In a Crypto.com advertisement from last October that’s currently making the rounds on social media, the Oscar winner is one of the many celebrities, from Kim Kardashian to Tom Brady to Busta Rhymes, encouraging the general public to spend their dollars in the precarious, unregulated market that largely seems to help rich people get richer.
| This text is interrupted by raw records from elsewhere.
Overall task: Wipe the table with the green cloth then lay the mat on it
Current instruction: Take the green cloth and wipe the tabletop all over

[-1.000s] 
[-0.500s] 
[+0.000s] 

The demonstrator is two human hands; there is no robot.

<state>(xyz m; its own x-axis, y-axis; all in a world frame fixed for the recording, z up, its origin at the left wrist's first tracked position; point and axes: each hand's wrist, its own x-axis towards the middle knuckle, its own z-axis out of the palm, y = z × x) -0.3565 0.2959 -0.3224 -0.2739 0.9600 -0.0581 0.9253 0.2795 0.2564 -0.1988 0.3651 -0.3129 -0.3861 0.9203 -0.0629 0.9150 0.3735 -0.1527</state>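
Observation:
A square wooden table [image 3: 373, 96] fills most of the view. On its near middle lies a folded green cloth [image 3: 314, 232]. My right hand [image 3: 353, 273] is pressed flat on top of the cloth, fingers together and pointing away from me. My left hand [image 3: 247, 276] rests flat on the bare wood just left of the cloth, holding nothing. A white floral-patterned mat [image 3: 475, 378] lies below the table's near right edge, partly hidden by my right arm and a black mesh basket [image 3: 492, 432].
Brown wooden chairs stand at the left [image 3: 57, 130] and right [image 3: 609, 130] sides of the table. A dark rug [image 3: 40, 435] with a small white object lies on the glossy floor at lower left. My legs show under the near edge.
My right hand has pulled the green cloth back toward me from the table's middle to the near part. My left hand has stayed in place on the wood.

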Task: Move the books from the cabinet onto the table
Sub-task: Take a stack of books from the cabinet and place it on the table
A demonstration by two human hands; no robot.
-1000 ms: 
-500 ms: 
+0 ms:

The minute-long video shows Damon walking past 3-D images of a sailor, a mountain climber, what looks to be one of the Wright Brothers operating an airplane, a group of astronauts and a hip, young couple while lamenting history’s “almosts” and praising “the ones who embrace the moment and commit.”

The rest of his overwrought, thoroughly corporate-sounding monologue goes, “In these moments of truth, these men and women, these mere mortals, just like you and me, as they peer over the edge, they calm their minds and steel their nerves with four simple words that have been whispered by the intrepid since the time of the Romans: Fortune favors the brave.”

Celebrities famously love telling us where to put our money, whether they’re promoting their own products, starring in commercials for Pepsi or selling detox teas on Instagram. So it’s no surprise that actors, musicians and influencers alike are being paid handsomely to endorse whatever phony avenues of money and fake assets they can get their hands on and convince us to waste. However, few have implemented such galaxy-brain arguments as comparing the expansion of science and traversing unexplored portions of the Earth to putting your life savings into Bitcoin during a financial recession, all the while implying that life is a meritocracy that economically rewards people based on the size of their balls.

Of course, like most things that have come out of The Last Duel star’s mouth in recent years, Twitter couldn’t resist ripping this bombastic script to shreds.

“Saddest thing about Matt Damon’s macho-baiting crypto pitch where the viewer must ACT NOW or he’s a weak pussy is that this is a top 3 classic pitch all financial schemes have used to goad men into forking over their paltry savings,” tweeted journalist Adam H. Johnson. “Nothing has changed in 150 years.”

“The most crypto thing ever is the new Matt Damon commercial where they compare themselves to Galileo and Sir Edmund Hillary despite just being a bunch of digital con artists,” tweeted another.

Some even pointed out the irony in Damon romanticizing a bold, new future after proudly admitting that he recently stopped using the word f****t after his daughter had to write him a treatise explaining why it was offensive. Likewise, this Crypto ad is just one more thing on a list of PR missteps that have made Damon subject to online ridicule over the past decade.

“Some even pointed out the irony in Damon romanticizing a bold, new future after proudly admitting that he recently stopped using the word f****t after his daughter had to write him a treatise explaining why it was offensive.”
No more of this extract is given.